1. Cartographier avant d'automatiser

Prenez vos cinq processus de validation les plus fréquents et tracez-les réellement : qui initie, qui valide, dans quel ordre, avec quel délai théorique. L'exercice révèle presque toujours deux anomalies — des validations qui ne servent à rien, et des personnes seules capables de débloquer un circuit entier.
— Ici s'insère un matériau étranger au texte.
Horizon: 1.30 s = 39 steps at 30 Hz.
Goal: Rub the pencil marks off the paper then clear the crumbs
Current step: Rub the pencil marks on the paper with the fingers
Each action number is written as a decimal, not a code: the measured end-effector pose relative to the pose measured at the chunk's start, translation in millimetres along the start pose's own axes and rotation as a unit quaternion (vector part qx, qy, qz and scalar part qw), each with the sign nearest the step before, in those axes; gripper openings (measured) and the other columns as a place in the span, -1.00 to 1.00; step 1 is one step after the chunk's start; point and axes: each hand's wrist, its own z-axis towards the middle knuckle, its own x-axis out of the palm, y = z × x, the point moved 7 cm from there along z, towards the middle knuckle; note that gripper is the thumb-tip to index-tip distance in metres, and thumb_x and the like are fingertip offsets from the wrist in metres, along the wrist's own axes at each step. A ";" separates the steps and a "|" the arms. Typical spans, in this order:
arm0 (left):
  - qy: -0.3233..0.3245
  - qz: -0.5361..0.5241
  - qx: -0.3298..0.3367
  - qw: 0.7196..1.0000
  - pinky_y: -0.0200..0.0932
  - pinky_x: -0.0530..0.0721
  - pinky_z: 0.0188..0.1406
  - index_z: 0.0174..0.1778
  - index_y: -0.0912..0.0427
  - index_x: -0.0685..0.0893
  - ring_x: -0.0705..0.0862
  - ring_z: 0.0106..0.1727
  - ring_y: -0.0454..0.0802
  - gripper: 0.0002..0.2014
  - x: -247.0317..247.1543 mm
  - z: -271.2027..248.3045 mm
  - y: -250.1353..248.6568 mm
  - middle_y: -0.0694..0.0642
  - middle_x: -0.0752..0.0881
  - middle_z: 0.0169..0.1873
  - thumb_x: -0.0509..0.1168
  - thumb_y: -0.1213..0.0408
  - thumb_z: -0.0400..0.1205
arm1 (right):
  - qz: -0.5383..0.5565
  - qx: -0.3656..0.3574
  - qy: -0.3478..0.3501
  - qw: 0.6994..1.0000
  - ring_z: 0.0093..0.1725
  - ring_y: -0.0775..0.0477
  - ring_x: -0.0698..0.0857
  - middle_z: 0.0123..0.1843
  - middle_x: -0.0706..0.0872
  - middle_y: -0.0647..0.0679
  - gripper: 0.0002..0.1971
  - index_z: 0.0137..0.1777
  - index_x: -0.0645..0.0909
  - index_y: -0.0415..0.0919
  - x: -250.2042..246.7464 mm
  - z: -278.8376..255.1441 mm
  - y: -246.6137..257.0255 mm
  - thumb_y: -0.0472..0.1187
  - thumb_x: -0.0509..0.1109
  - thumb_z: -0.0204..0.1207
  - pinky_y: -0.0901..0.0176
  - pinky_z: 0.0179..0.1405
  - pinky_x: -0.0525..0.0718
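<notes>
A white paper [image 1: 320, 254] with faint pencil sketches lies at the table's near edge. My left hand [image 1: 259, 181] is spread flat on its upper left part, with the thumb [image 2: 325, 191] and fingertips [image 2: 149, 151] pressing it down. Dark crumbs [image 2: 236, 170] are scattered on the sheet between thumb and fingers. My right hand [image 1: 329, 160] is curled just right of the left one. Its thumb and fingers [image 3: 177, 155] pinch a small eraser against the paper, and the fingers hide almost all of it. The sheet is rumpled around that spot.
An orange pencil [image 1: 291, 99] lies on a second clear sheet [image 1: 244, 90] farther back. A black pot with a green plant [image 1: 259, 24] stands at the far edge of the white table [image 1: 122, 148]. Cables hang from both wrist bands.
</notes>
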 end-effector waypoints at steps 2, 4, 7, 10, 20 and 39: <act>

2. Supprimer avant de digitaliser

Une validation qui n'a jamais donné lieu à un refus n'est pas un contrôle, c'est une formalité. Automatiser une formalité inutile la rend simplement plus rapide sans la rendre utile. Retirez-la.

3. Définir des règles explicites

  • Seuils : en dessous de quel montant ou de quelle durée la validation est-elle automatique ?
  • Délais : au bout de combien de temps sans réponse la demande s'escalade-t-elle ?
  • Suppléance : qui valide en cas d'absence du valideur habituel ?
  • Traçabilité : qui a validé quoi, quand — de façon consultable sans demander.

4. Rendre l'état visible

La majorité des relances existent parce que le demandeur ne sait pas où en est sa demande. Un statut visible en permanence supprime ces relances — un gain de temps pour tout le monde, obtenu sans changer le circuit lui-même.

En pratique — le point de vigilance
Un processus automatisé mal paramétré échoue plus vite et plus silencieusement qu'un processus manuel. Prévoyez toujours une alerte sur les demandes bloquées au-delà d'un délai.